# Secret Santa 2015 - The call for entrants so please read!



## SVB (30 Oct 2015)

Well folks, 

Following my post in the earlier thread offering to help if no one came forward I am here to offer my services  . I do work full time and have a young family so may not be able to be quite as attentive to 'coach' stragglers as Waka always managed to do so effectively, but I will certainly do my best to make sure this year's event is a successful as previous years'.

I propose using the following rules that have served us well (copyright Waka acknowledged!)

*Secret Santa Rules*

For those new to the forum, the idea is that you enter your name into the random draw and everyone is allocated the name of another entrant. You send a hand tool gift of your choosing and receive one back from someone else. That’s it, simply really. I'm happy to administrate proceedings again and suggest we adopt the rules from last year, which are as follows; 

1. If you wish to participate, PM me, your name forum handle, email and postal address I will not disclose this to anyone other than your allocated Santa.

2. Closing date for *names to be with me is 10th November*. You will be informed of your SS within a week.
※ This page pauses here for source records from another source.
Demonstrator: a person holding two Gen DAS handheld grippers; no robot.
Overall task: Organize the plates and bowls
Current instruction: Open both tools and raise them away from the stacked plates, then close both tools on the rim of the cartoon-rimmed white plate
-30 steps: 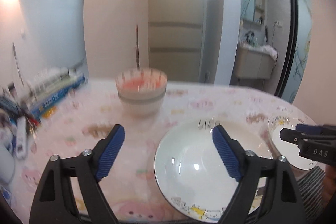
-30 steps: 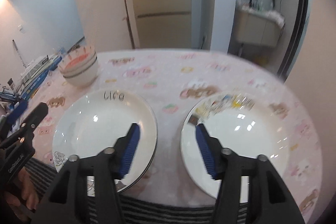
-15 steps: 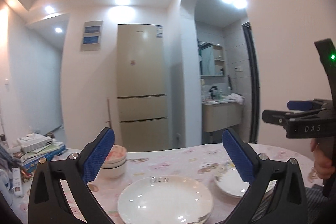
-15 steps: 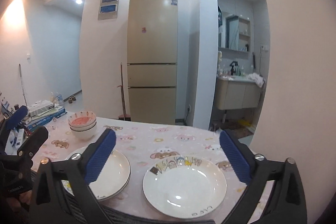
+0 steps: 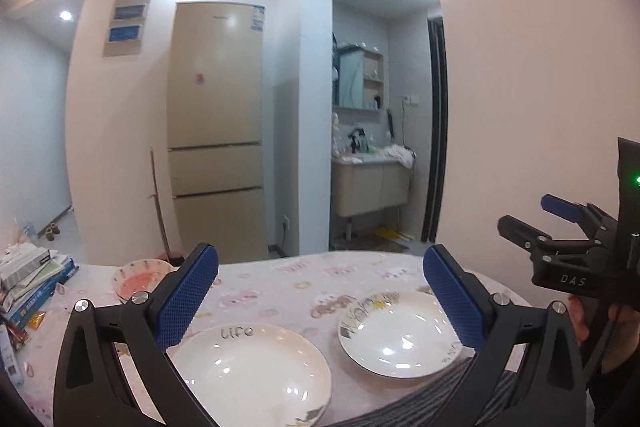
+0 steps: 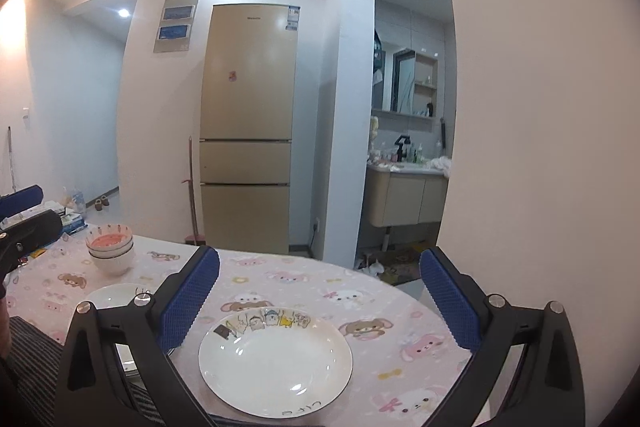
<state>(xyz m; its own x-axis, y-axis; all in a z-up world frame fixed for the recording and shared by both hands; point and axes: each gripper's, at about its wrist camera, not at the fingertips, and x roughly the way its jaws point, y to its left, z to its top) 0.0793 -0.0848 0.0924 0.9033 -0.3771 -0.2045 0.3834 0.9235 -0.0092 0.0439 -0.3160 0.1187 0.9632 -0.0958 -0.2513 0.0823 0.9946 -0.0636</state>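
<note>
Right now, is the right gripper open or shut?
Open. The right gripper has its blue fingers spread wide, holding nothing; the cartoon plate lies on the table below.

My left wrist camera looks level across the table point(image 5: 280, 279) toward the fridge point(image 5: 216, 131), raised well above the plates. My right wrist camera faces the same way from further right (both share fridge point(image 6: 248, 131), bowl stack point(image 6: 110, 247), cartoon-rimmed plate point(image 6: 276, 359)).
</note>
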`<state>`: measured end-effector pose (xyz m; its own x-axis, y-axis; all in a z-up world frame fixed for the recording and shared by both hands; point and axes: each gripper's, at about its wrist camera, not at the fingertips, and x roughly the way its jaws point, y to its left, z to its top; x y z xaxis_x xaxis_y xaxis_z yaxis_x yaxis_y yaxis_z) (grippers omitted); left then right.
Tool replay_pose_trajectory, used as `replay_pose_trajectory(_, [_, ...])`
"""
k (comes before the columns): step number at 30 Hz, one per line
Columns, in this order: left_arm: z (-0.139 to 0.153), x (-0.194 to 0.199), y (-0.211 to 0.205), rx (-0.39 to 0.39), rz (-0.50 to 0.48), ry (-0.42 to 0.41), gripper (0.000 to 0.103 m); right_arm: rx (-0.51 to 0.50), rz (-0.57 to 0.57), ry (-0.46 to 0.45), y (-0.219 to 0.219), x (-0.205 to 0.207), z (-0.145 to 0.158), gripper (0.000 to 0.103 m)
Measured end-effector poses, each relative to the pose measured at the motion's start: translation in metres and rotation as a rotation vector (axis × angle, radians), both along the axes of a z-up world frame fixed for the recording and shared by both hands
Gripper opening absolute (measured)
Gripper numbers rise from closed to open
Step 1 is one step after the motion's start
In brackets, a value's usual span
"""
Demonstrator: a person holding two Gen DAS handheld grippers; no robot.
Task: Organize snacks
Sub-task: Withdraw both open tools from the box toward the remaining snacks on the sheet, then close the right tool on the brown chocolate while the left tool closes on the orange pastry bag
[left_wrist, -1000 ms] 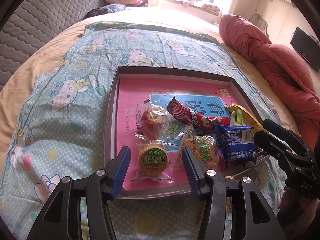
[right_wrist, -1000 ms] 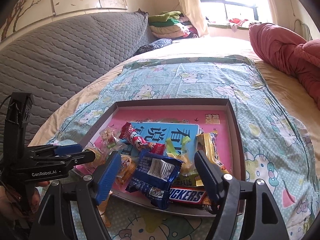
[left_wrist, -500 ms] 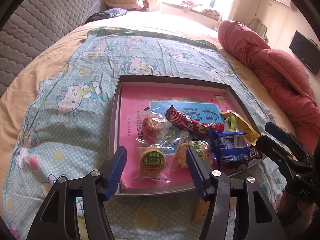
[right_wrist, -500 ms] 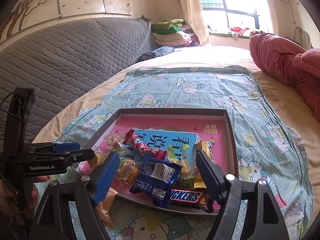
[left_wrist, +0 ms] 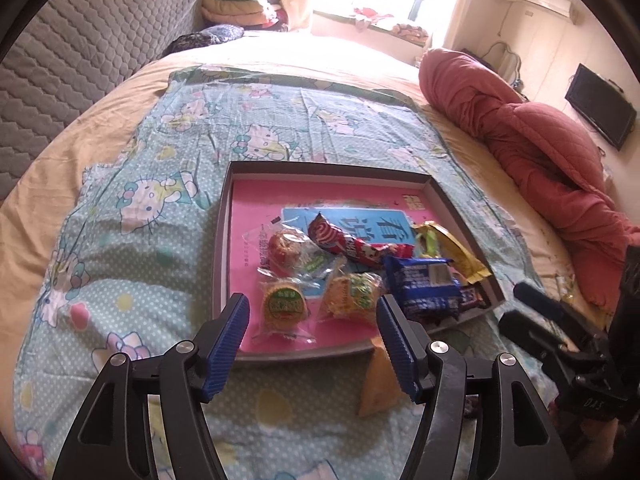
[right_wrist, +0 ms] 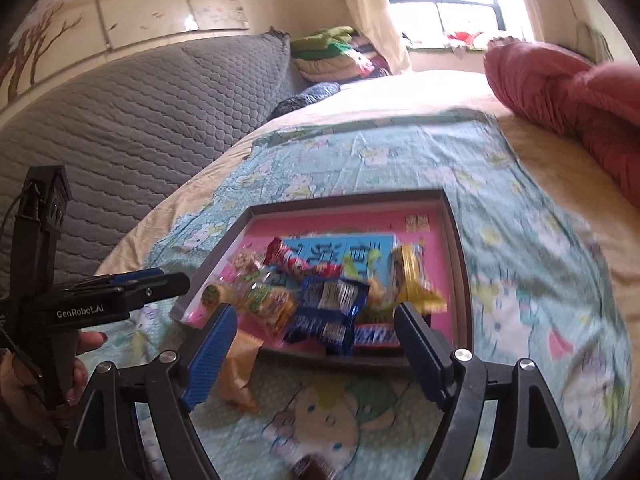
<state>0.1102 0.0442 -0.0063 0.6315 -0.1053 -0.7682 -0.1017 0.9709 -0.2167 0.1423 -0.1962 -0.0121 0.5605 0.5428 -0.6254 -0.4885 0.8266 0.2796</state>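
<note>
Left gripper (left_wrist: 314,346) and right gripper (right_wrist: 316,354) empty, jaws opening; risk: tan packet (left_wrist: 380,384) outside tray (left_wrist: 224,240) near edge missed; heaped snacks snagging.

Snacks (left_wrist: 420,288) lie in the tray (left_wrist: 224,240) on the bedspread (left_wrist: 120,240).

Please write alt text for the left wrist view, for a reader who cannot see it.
A shallow tray with a pink floor holds a cluster of wrapped snacks on a cartoon-print bedsheet. The left gripper, its jaws opening and empty, frames the tray's near edge.

Black tools (left_wrist: 314,344), ribbed blue pads (left_wrist: 226,344).
</note>
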Motion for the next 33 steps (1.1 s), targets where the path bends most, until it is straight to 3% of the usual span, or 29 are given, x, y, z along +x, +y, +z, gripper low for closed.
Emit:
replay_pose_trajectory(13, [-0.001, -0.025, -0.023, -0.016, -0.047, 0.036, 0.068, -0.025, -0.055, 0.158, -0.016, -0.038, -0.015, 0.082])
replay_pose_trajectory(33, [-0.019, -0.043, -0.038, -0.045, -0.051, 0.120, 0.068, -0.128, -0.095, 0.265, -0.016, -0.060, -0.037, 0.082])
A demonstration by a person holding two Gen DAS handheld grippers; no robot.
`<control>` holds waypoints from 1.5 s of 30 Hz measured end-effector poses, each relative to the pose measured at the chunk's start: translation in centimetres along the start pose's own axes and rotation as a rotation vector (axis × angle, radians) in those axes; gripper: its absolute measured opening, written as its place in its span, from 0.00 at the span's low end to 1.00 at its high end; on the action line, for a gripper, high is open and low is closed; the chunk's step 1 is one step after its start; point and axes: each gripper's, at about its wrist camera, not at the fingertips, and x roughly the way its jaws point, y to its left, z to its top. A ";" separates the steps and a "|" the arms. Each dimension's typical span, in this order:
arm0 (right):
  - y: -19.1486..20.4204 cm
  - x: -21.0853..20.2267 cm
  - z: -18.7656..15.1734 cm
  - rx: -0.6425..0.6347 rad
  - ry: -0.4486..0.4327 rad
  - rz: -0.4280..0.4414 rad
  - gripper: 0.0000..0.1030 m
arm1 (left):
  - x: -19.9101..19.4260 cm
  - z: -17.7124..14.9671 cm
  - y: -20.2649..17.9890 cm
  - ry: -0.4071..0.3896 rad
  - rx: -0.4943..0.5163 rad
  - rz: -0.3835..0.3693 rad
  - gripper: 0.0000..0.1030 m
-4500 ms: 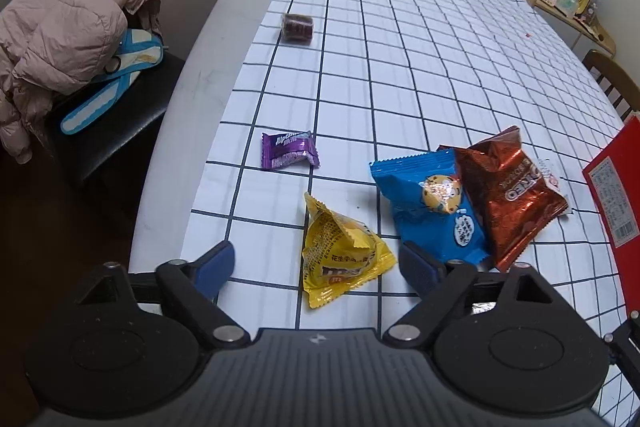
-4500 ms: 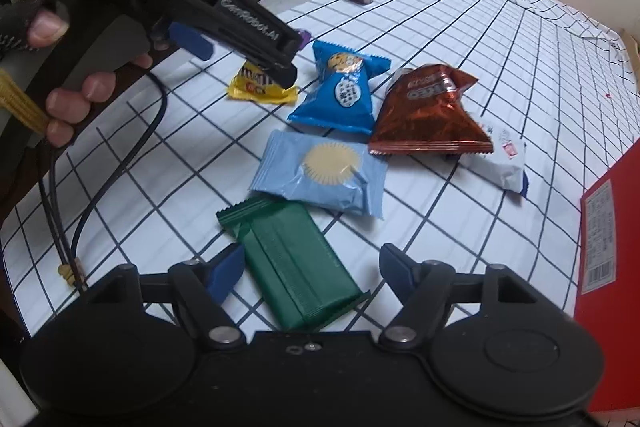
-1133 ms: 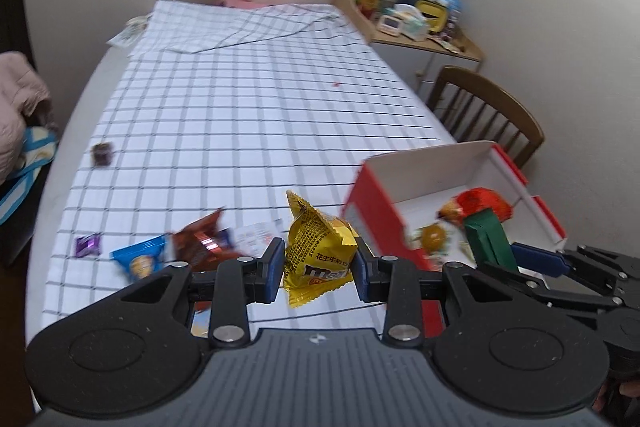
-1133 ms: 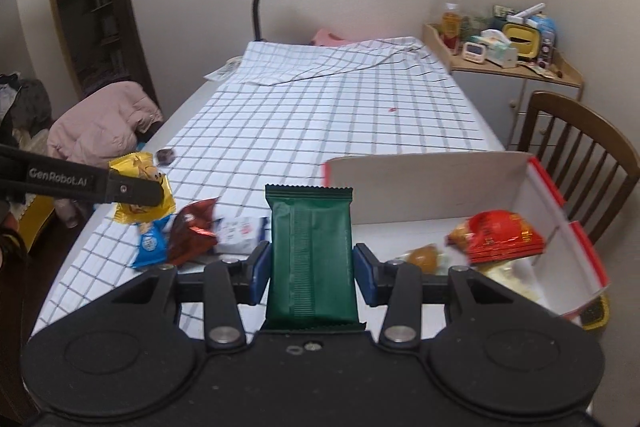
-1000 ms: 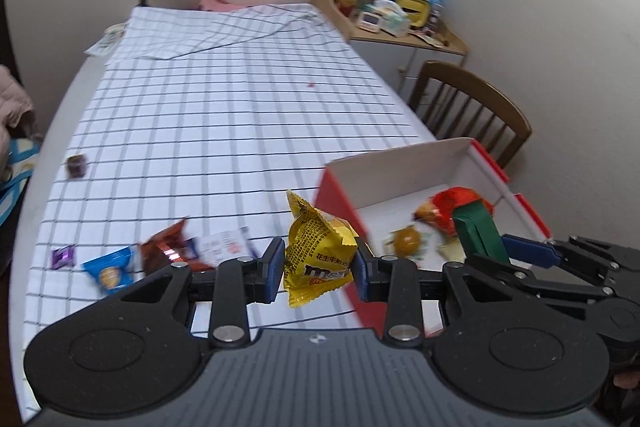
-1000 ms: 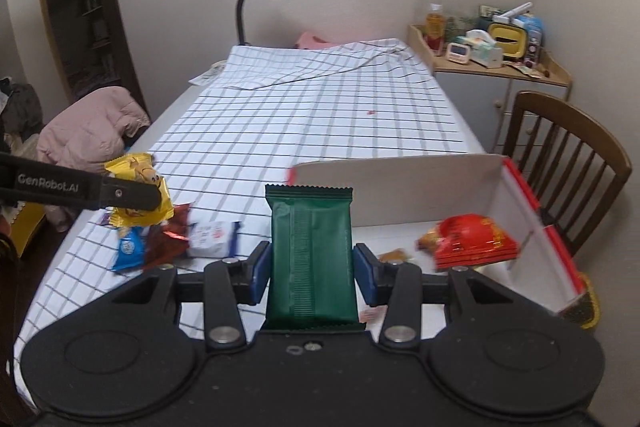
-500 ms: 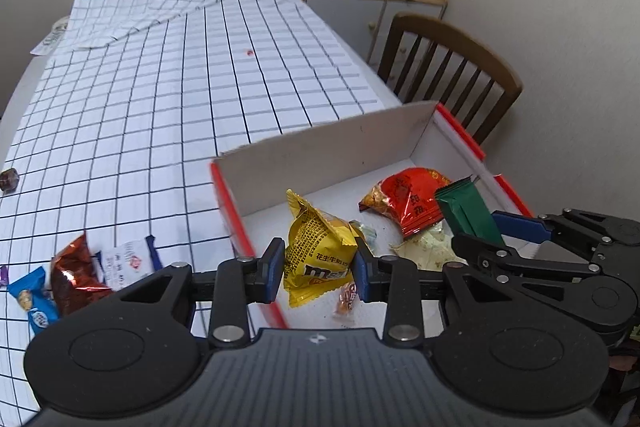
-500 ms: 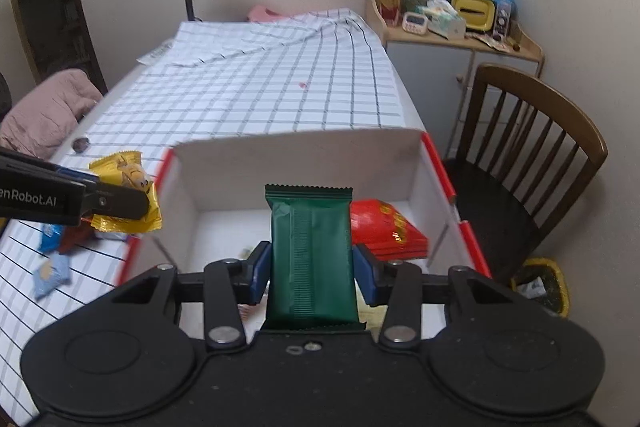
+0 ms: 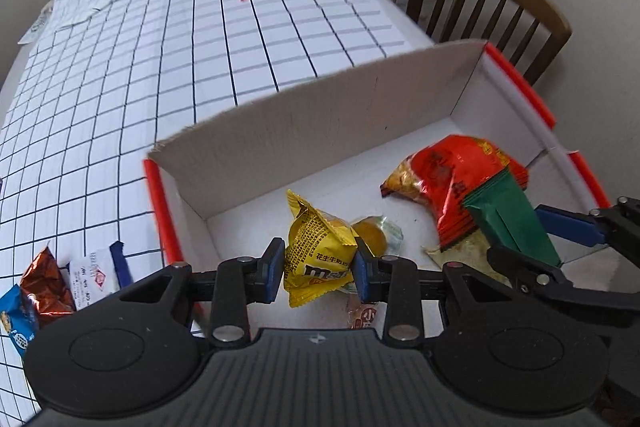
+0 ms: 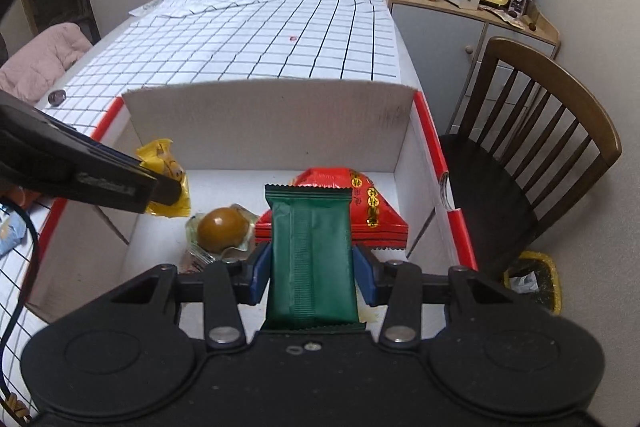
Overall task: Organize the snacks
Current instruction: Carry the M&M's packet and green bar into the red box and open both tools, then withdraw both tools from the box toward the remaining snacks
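My left gripper is shut on a yellow snack bag and holds it above the left part of the red-edged cardboard box. My right gripper is shut on a green wrapped bar and holds it over the box's right part; the bar also shows in the left wrist view. In the box lie a red packet, a clear-wrapped brown round snack and a pale packet. The yellow bag also shows in the right wrist view.
On the checked tablecloth left of the box lie a white packet, a brown packet and a blue packet. A wooden chair stands right of the table. A small dark candy lies far left.
Both grippers have moved closer and lower over the box with their snacks still held. The box now fills more of both views.
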 end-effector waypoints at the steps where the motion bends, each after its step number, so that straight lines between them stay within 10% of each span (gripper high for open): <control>1: 0.0 0.2 0.0 -0.007 0.007 0.001 0.41 | 0.4 0.0 -0.1 0.010 0.002 0.004 0.33; 20: -0.2 2.1 -1.1 -0.014 0.067 -0.007 0.44 | 3.0 -0.6 -1.0 0.094 0.001 0.022 0.34; 45: -0.3 -4.9 -1.3 0.035 -0.090 0.080 0.76 | -6.8 -3.9 0.1 -0.127 -0.077 -0.039 0.52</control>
3. There is no upper or lower value limit - you should give something that you would be happy to receive yourself. 

4. Gifts can be shop-made, purchased, something you already own; whichever suits you best, provided it is hand tool related. Many have commented on getting most satisfaction out of this by going with shop-made items if you can, but its by no means compulsory. 

5. Once I have all the names I will allocate a Santa to each of the participants in a random draw. 

6. Once the list is compiled I will PM the name and address of the person you are allocated to send a gift to, back to you. 

7. You are responsible for organising (and paying for) the postage of the gift to arrive in time. 

8. SS gifts should be sent no later than 10th December to allow for delivery before Christmas. 

9. If for whatever reason you need to drop out, let me know as soon as you can so I can try and rearrange the list. 

10. Whether you choose to remain anonymous to the receiver is entirely up to you - last year some did and some didn't.

Please post any queries or things I forgot in this thread.

So, there it is, *10 days to put your hat in the ring *and let's hope this year's event will be the most successful to date.

Best regards

Simon. :ho2


----------



## Racers (30 Oct 2015)

Thanks Simon.

PM sent.

Pete


----------



## Sheffield Tony (30 Oct 2015)

Yay. Count me in.


----------



## Racers (1 Nov 2015)

So Tony, what are you making me....


Come on chaps, it's the thought that counts. 


Pete


----------



## Phil Pascoe (1 Nov 2015)

I'm in.


----------



## rxh (1 Nov 2015)

Me too.


----------



## SVB (2 Nov 2015)

So, sign up is open and I got a good few already so come on chaps, put yourselves forward, the more the better as we all love looking at the 'this is what I got' thread.

Best regards

Simon


----------



## adidat (2 Nov 2015)

Hi Simon

Thanks for taking this on!

Pm inbound!

Adidat


----------



## Escudo (4 Nov 2015)

Hello Simon.

I would like to take part in this rewarding and fun event.

Thanks for taking over from Tony. (Waka)

PM on it's way.

Cheers, Tony.


----------



## morfa (7 Nov 2015)

I'm in. It's always good fun. Even tho my gifts are almost always bought.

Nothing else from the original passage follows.